Teams running 10+ concurrent agents who give each worker database access are quietly racking up state divergence bugs. They manifest as:
- Agents that “forget” constraints mentioned in previous turns
- Tasks marked complete by one agent and pending by another
- Duplicate actions executed by different workers
- Intermittent failures that can’t be reproduced with single-worker testing
These aren’t flaky agents. They’re distributed systems bugs wearing agent costumes. The fix isn’t better prompting—it’s architectural separation enforced with tooling.
When Should You Add This Rule?
What About “Just Cache Embeddings Locally”?

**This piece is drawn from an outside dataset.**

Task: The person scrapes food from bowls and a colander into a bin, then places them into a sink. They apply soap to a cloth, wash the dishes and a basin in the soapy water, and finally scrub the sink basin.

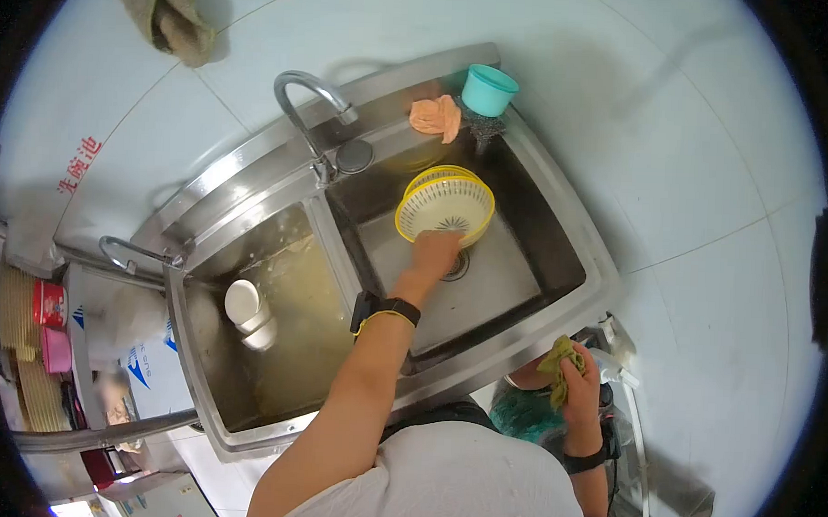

The Script Is the Keystone
Every architectural decision in our agent swarm traces back to that 30-line bash script. Stateless workers. Ephemeral containers. Clean API boundaries. Horizontal scaling without config changes. Debugging via single timeline replay.
The script isn’t clever. It’s not even elegant. But it’s the invariant that holds everything together, and it will outlast every engineer on the team. That’s the point. Architectural boundaries enforced with tooling survive team turnover, late-night refactors, and “just this once” shortcuts.
Your agent swarm will face the same temptation. The question is whether you’ll enforce the boundary before the incident, or after.